• Problem statement: Every line of the material must be given again verbatim. Skip the images.

• Available data:
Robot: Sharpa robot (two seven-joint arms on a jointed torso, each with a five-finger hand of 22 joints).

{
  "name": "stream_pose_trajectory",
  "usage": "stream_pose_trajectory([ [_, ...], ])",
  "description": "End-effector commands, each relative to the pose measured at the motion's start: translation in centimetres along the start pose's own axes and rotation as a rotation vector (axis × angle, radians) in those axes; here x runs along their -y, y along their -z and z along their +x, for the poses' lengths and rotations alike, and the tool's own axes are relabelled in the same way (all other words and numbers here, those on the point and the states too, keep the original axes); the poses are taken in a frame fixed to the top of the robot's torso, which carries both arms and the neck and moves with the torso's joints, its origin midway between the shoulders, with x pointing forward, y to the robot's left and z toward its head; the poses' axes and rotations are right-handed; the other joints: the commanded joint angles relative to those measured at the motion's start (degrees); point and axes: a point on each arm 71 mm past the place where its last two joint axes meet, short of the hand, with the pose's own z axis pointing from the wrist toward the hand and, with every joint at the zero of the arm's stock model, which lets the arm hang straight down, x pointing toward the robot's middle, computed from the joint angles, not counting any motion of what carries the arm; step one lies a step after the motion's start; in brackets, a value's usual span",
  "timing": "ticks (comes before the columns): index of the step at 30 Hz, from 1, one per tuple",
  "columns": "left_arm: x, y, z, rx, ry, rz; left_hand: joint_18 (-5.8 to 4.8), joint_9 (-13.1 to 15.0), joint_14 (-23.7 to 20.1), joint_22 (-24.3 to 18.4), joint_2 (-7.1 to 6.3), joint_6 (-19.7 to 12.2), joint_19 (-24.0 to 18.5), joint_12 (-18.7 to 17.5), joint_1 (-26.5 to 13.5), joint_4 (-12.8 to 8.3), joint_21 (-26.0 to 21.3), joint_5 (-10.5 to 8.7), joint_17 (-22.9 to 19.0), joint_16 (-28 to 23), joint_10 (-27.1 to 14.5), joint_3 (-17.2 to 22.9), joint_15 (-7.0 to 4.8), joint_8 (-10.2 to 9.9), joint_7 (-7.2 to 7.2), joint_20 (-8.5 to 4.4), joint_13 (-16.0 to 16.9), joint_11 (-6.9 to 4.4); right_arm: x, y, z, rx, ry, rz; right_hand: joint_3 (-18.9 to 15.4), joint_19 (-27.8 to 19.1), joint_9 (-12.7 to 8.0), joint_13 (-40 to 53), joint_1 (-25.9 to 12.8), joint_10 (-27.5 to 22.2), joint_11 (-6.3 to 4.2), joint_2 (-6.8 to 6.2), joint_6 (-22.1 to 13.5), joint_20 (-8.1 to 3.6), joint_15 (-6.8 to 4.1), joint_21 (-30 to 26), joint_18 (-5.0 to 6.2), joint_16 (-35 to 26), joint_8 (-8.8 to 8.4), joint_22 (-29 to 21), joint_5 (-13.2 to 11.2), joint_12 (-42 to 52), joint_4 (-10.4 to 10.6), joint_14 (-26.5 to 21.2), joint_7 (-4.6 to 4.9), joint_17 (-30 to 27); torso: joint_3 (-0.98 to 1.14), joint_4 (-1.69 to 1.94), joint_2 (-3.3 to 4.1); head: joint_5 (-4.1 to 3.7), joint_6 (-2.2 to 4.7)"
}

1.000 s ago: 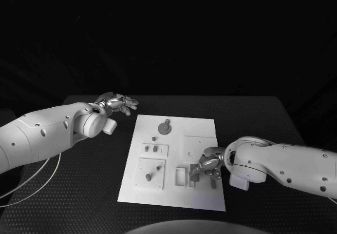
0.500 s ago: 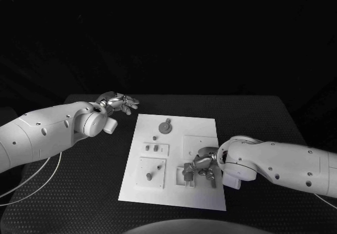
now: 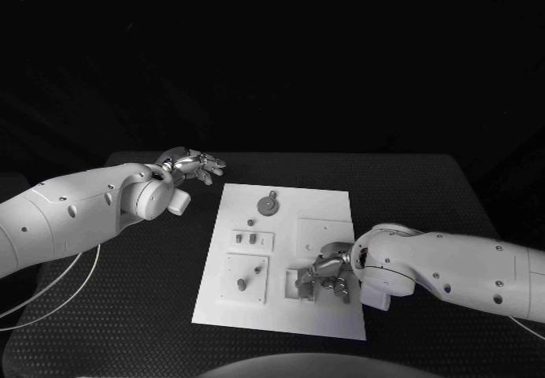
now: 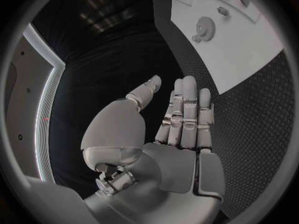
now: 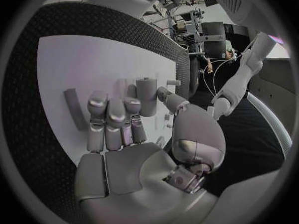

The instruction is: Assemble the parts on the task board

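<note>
Head view: the task board (image 3: 284,264) is seen lying flat at the middle of the black table (image 3: 420,197), its long sides running from twelve to six o'clock, with bare table left open along its nine o'clock and three o'clock edges. A round grey gear part (image 3: 267,206) is seen near the board's twelve o'clock end, small parts at its centre. The right hand (image 3: 327,272) is placed over the board's five o'clock corner, fingers curled down among the parts there; whether anything is pinched cannot be told. The left hand (image 3: 190,167) is held off the board, beyond its eleven o'clock corner, above bare table.

Left wrist view: the left hand (image 4: 181,122) is shown with fingers straight and pressed side by side, thumb apart, nothing held. The board's corner (image 4: 239,50) is seen well apart from it.

Right wrist view: the right hand (image 5: 118,124) is shown just above the white board (image 5: 69,59), its fingertips beside an upright grey cylinder part (image 5: 147,96).
</note>
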Motion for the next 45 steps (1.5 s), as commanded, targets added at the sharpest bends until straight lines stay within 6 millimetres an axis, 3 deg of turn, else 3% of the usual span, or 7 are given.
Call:
stream_pose_trajectory([
  [1,0.16,-0.05,0.3,-0.014,0.005,0.007,0.24,-0.1,0.0,-0.1,-0.07,0.0,-0.4,0.2,-0.5,0.4,0.2,-0.36,0.1,-0.3,-0.3,0.0,-0.26,0.3,0.28,-3.58,0.1,0.04,-0.09,-0.25,0.65,-0.021,0.006,-0.005,-0.4,-0.2,-0.1,0.1,-0.4,0.0,-0.2,-0.05,0.2,0.09,-0.19,0.2,3.33,-0.4,-0.18,0.0,0.0,-0.3,-0.1,-0.1,0.06,0.0,-0.01,-0.03,0.01,0.07,-0.05],
  [45,0.13,-0.04,0.11,-0.006,0.004,0.008,0.24,-0.1,0.1,-0.1,-0.01,0.0,-0.4,0.4,-0.5,0.5,0.2,-0.35,0.2,-0.3,-0.3,0.0,-0.28,0.4,0.31,-3.58,0.1,0.03,-0.79,-0.11,1.06,0.02,0.051,-0.038,-0.5,-0.4,-0.1,0.2,-1.1,-0.2,-0.24,-0.41,0.2,0.09,-0.24,0.3,3.33,-0.7,-0.14,-0.1,0.0,-0.4,0.0,-0.4,0.03,-0.1,-0.03,-0.02,-0.01,0.43,-0.03],
])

• Response to this task:
Robot: Sharpa robot (two seven-joint arms on a jointed torso, each with a five-finger hand of 22 joints).

{
  "name": "stream_pose_trajectory",
  "usage": "stream_pose_trajectory([ [_, ...], ])",
  "description": "End-effector commands, each relative to the pose measured at the motion's start: translation in centimetres along the start pose's own axes and rotation as a rotation vector (axis × angle, radians) in those axes; here x runs along their -y, y along their -z and z along their +x, for the poses' lengths and rotations alike, and the tool's own axes are relabelled in the same way (all other words and numbers here, those on the point and the states too, keep the original axes); the poses are taken in a frame fixed to the top of the robot's torso, which carries both arms and the neck and moves with the torso's joints, its origin midway between the shoulders, with x pointing forward, y to the robot's left and z toward its head; the poses' axes and rotations are right-handed; the other joints: the commanded joint angles relative to those measured at the motion's start (degrees); point and axes: a point on each arm 71 mm past the place where its last two joint axes meet, short of the hand, with the pose's own z axis pointing from the wrist toward the hand and, with every joint at the zero of the arm's stock model, which lets the arm hang straight down, x pointing toward the robot's middle, computed from the joint angles, not counting any motion of what carries the arm; step one lies a step after the motion's start; in brackets, a value's usual span",
  "timing": "ticks (comes before the columns): index of the step at 30 Hz, from 1, one per tuple",
  "columns": "left_arm: x, y, z, rx, ry, rz; left_hand: joint_18 (-5.8 to 4.8), joint_9 (-13.1 to 15.0), joint_14 (-23.7 to 20.1), joint_22 (-24.3 to 18.4), joint_2 (-7.1 to 6.3), joint_6 (-19.7 to 12.2), joint_19 (-24.0 to 18.5), joint_12 (-18.7 to 17.5), joint_1 (-26.5 to 13.5), joint_4 (-12.8 to 8.3), joint_21 (-26.0 to 21.3), joint_5 (-10.5 to 8.7), joint_17 (-22.9 to 19.0), joint_16 (-28 to 23), joint_10 (-27.1 to 14.5), joint_3 (-17.2 to 22.9), joint_15 (-7.0 to 4.8), joint_8 (-10.2 to 9.9), joint_7 (-7.2 to 7.2), joint_20 (-8.5 to 4.4), joint_13 (-16.0 to 16.9), joint_11 (-6.9 to 4.4); right_arm: x, y, z, rx, ry, rz; right_hand: joint_3 (-18.9 to 15.4), joint_19 (-27.8 to 19.1), joint_9 (-12.7 to 8.0), joint_13 (-40 to 53), joint_1 (-25.9 to 12.8), joint_10 (-27.5 to 22.2), joint_11 (-6.3 to 4.2), joint_2 (-6.8 to 6.2), joint_6 (-22.1 to 13.5), joint_20 (-8.1 to 3.6), joint_15 (-6.8 to 4.1), joint_21 (-30 to 26), joint_18 (-5.0 to 6.2), joint_16 (-35 to 26), joint_8 (-8.8 to 8.4), joint_22 (-29 to 21), joint_5 (-13.2 to 11.2), joint_12 (-42 to 52), joint_4 (-10.4 to 10.6), joint_14 (-26.5 to 21.2), joint_7 (-4.6 to 4.9), joint_17 (-30 to 27); torso: joint_3 (-0.98 to 1.14), joint_4 (-1.69 to 1.94), joint_2 (-3.3 to 4.1); head: joint_5 (-4.1 to 3.7), joint_6 (-2.2 to 4.7)"
}

1.000 s ago: 
0.500 s ago: 
now: 
now: 
now: 

The instruction is: Assemble the parts on the task board

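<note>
Head view: the task board (image 3: 284,264) is seen lying flat at the middle of the black table (image 3: 420,197), its long sides running from twelve to six o'clock, with bare table left open along its nine o'clock and three o'clock edges. A round grey gear part (image 3: 267,206) is seen near the board's twelve o'clock end, small parts at its centre. The right hand (image 3: 327,272) is placed over the board's five o'clock corner, fingers curled down among the parts there; whether anything is pinched cannot be told. The left hand (image 3: 190,167) is held off the board, beyond its eleven o'clock corner, above bare table.

Left wrist view: the left hand (image 4: 181,122) is shown with fingers straight and pressed side by side, thumb apart, nothing held. The board's corner (image 4: 239,50) is seen well apart from it.

Right wrist view: the right hand (image 5: 118,124) is shown just above the white board (image 5: 69,59), its fingertips beside an upright grey cylinder part (image 5: 147,96).
</note>
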Motion for the next 45 steps (1.5 s), as commanded, targets added at the sharpest bends until straight lines stay within 6 millimetres an axis, 3 deg of turn, else 3% of the usual span, or 7 are given.
Call:
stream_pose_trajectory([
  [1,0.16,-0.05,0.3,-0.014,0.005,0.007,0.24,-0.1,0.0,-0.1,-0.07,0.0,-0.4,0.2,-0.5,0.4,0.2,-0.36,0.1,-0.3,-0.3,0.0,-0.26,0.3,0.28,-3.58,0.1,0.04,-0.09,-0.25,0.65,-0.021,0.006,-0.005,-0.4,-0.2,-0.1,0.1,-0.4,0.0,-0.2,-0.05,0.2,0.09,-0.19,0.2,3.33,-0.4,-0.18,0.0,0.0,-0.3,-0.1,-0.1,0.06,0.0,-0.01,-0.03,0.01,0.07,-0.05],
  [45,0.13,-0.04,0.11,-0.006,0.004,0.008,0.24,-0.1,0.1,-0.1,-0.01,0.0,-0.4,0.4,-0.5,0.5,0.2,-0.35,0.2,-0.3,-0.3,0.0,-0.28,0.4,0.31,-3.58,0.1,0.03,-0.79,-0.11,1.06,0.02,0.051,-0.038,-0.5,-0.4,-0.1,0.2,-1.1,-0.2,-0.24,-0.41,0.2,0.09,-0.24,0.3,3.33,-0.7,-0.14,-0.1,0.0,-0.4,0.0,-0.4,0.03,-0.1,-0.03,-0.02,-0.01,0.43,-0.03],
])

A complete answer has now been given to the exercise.